La sua smisurata irruenza era come nell’arte, così nella vita.
La collezione Lungarno unisce proprio Picasso e Cocteau attraverso la tetralogia di quest’ultimo, dedicate al minotauro, figura che entrambi hanno amato e rappresentato più volte nelle loro opere e nei soggiorni in costa azzurra.
Jean Cocteau, artista eclettico e sperimentatore, è stato al contrario di Picasso, il rappresentante della borghesia parigina nel mondo, un uomo raffinato che amava spaziare dalla poesia, alla scrittura, alla recitazione, al disegno; nella vita privata, la sua omosessualità lo ha accompagnato costantemente come fonte d’ispirazione, sostenendo e promuovendo i suoi amanti, al contrario di Picasso che umiliava e schiacciava le sue compagne.
Continuiamo il viaggio in Italia, terra amata da Cocteau già da ragazzo, quando andava in vacanza a Venezia con la madre.
Jean conosceva benissimo la pittura italiana e in molte sue opere ha fatto omaggio ai grandi Bramante, Giotto, Michelangelo e Paolo Uccello, ma è Picasso, che ci presenta un altro importante personaggio della collezione Lungarno, Mario Sironi e di lui dice:
“…avete un grande artista, forse il più grande del momento e non ve ne rendete conto”
L’Italia lo ha un tempo sottovalutato, oggi, è riconosciuto come uno dei più grandi maestri del ‘900 italiano, uno dei pittori più tormentati della collezione,
a dire di suo nipote un “implacabile visionario”.
Era il 1950 quando sempre Pablo Picasso, da Antibes, forse insieme all’amico Jean Cocteau, spedisce una lettera con sul retro il disegno di una capra e
la richiesta di una consulenza per la fusione dell’opera.
La lettera era indirizzata a Marino Marini, che aveva conosciuto anni prima a Parigi.

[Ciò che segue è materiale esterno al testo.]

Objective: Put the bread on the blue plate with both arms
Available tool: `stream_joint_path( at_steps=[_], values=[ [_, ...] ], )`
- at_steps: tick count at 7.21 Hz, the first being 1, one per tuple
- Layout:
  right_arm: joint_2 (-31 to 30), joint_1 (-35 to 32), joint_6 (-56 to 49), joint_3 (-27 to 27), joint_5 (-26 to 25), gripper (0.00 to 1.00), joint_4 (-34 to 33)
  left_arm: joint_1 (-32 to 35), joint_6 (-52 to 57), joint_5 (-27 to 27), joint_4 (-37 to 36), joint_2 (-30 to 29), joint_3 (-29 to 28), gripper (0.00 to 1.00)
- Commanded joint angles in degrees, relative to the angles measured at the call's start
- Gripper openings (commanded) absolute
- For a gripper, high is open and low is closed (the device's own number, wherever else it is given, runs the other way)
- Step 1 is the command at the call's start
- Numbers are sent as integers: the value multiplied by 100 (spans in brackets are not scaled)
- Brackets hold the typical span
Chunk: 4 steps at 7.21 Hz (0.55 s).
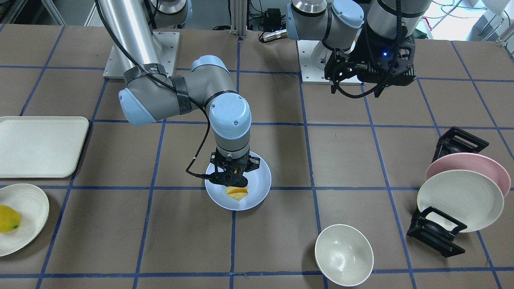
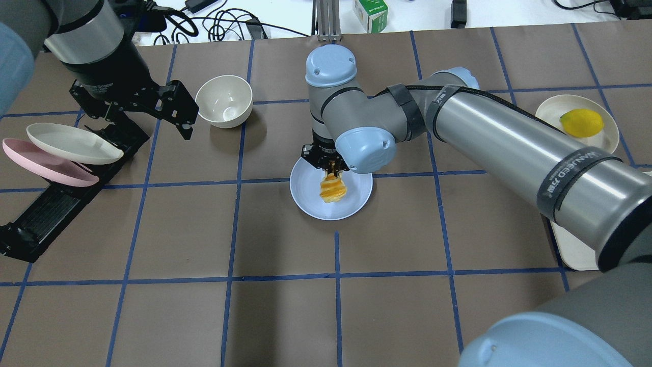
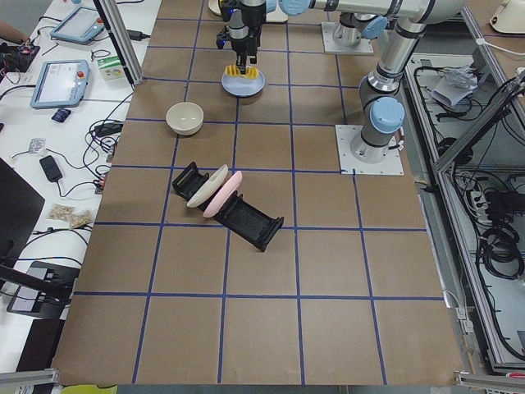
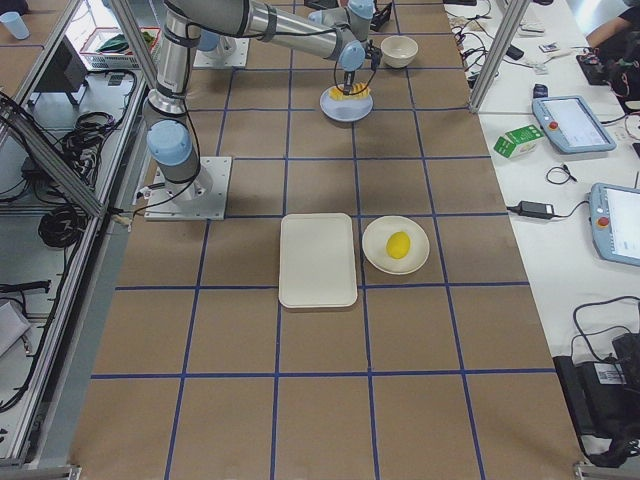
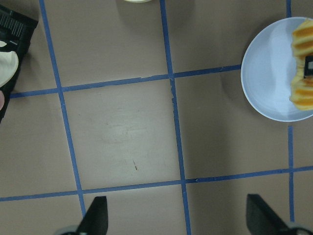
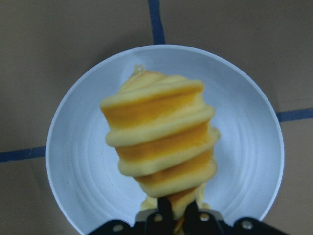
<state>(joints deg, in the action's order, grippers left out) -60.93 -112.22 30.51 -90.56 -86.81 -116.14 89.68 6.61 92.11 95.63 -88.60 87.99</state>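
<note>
We hold the ridged orange-yellow toy bread loaf [image 6: 159,147] on end over the round pale-blue plate [image 6: 244,161].
The right arm's black fingers [image 6: 165,218] are clamped on its upper end; the left arm's fingers [image 5: 96,219] stand apart, well off above the brown blue-gridded table [image 5: 122,132]. We would lower until the loaf's far end rests, tip it flat within the rim, then let go.

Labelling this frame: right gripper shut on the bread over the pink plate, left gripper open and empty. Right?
One error: the plate under the bread is the blue plate, not pink, as the right wrist view shows. The rest stands: right gripper shut on the bread, left gripper open and empty.
</note>
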Motion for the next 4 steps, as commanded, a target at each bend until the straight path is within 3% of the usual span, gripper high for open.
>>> stream_joint_path(
  at_steps=[1, 4],
  values=[
    [176, -53, 182, -5, 7, 5, -223, -3, -19, 9, -9, 1, 8, 100],
    [265, -124, 324, -49, 7, 29, -278, -3, -28, 17, -9, 1, -1, 100]
  ],
)
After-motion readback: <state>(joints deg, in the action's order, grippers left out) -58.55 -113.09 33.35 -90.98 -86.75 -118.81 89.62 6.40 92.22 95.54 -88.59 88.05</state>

Marino, noto artista toscano, è quello che emotivamente si contrappone maggiormente a Pablo, un pittore sempre in viaggio e curioso, ma un uomo che nella vita privata si è fermato ad un unico solo grande amore, la moglie Marina,
che lo ha accompagnato nel suo cammino nell’arte.

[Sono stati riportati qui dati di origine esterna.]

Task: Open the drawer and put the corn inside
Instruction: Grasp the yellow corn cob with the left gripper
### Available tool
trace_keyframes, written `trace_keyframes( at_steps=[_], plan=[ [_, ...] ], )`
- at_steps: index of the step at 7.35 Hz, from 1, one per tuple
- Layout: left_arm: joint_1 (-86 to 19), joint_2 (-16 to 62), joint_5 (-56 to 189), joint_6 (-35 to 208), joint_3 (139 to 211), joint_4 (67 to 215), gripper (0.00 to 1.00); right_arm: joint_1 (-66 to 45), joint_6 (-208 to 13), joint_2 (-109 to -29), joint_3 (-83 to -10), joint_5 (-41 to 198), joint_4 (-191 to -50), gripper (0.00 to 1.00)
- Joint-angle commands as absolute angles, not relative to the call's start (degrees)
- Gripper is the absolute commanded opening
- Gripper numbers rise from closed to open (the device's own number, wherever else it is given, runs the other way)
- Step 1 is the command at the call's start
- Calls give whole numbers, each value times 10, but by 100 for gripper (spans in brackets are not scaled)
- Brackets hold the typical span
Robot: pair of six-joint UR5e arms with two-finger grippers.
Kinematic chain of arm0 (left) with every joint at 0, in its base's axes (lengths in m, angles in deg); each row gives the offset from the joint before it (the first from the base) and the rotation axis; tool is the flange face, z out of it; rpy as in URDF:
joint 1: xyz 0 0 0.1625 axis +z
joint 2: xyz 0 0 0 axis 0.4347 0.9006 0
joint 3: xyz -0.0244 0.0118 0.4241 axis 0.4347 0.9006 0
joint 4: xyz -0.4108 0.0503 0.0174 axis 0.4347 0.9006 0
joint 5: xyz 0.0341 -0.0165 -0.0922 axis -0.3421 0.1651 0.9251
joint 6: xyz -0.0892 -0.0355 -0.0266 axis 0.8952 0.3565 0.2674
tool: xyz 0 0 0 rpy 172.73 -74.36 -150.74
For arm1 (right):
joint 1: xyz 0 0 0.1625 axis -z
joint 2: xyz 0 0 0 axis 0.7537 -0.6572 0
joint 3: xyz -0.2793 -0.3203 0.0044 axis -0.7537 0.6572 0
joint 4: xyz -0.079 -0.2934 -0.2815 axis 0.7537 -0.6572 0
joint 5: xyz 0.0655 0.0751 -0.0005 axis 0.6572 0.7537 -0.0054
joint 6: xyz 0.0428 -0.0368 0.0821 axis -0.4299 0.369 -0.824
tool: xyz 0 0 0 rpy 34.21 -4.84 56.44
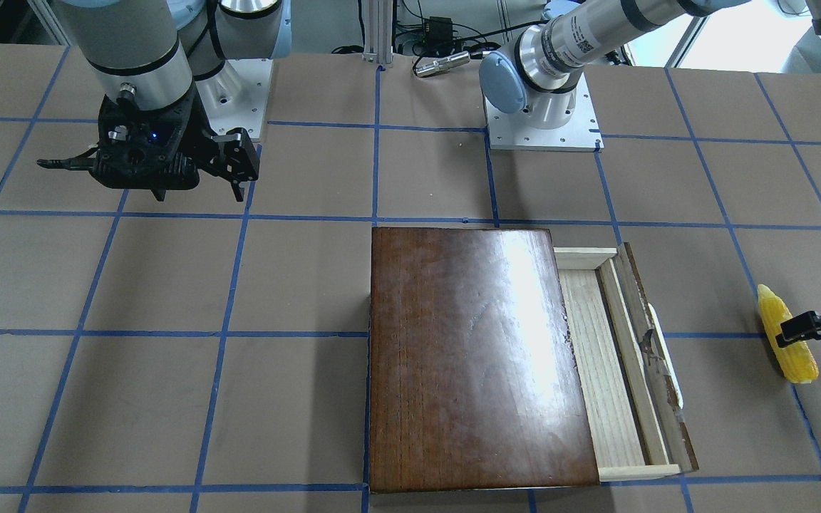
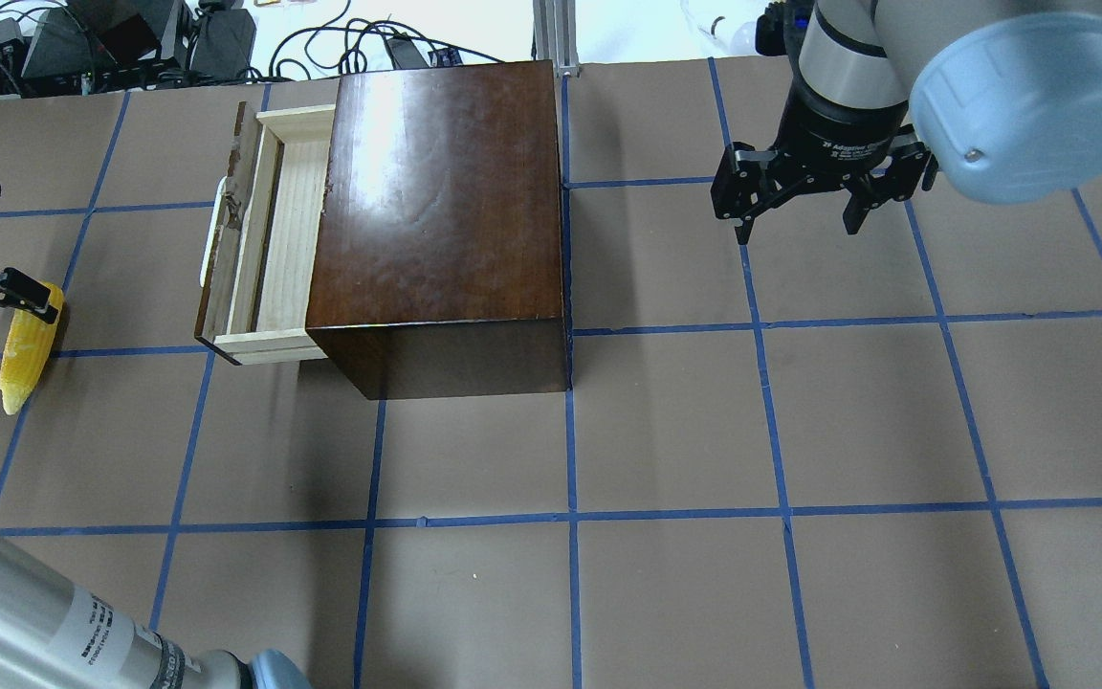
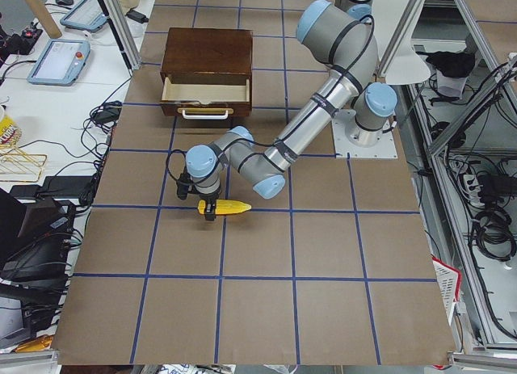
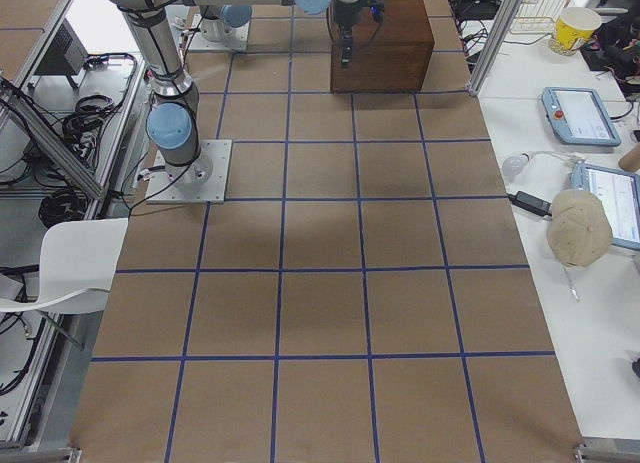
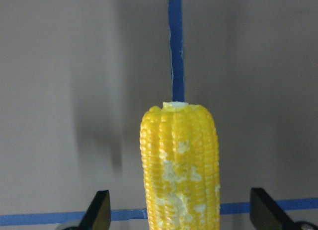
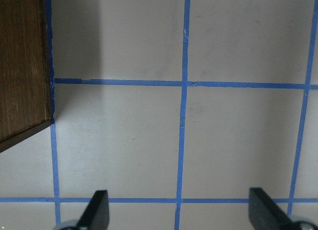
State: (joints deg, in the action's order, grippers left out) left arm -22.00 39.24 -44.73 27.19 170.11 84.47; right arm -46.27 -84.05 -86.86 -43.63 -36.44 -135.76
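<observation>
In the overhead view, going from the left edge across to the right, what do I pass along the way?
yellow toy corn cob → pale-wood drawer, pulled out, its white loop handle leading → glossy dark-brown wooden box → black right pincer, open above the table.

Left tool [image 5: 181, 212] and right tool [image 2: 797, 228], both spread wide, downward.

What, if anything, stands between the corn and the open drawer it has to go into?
Nothing visible does. Only bare table lies between the corn and the drawer, which is pulled partly out. Its front panel faces the corn, so the corn would likely need lifting over it.
</observation>
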Motion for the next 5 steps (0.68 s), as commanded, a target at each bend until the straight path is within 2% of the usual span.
trace_keyframes(
  at_steps=[1, 3, 4, 5],
  plan=[
    [-214, 399, -445, 270, 1701, 845, 100, -463, -840, -869, -436, -364, -1358, 100],
    [-213, 396, -448, 258, 1701, 847, 66, -463, -840, -869, -436, -364, -1358, 100],
    [-213, 397, -447, 251, 1700, 847, 36, -464, -840, -869, -436, -364, -1358, 100],
    [-213, 395, -445, 247, 1698, 847, 13, -463, -840, -869, -436, -364, -1358, 100]
  ],
)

Concludiamo il viaggio qui a Firenze, con uno dei suoi artisti più rappresentativi di quel periodo, Ottone Rosai, del quale la collezione mostra numerose opere della sua arte che ha come protagonisti i luoghi e gli umili della città e come uomo lo possiamo accostare nella sua omofilia a Cocteau e nella sua risoluzione a Picasso.
Dalla hall Lungarno ricca di preziose opere, i racconti di altri grandi artisti si intrecciano tra i piani dell’hotel, in nome della cultura e dell’arte europea del ‘900.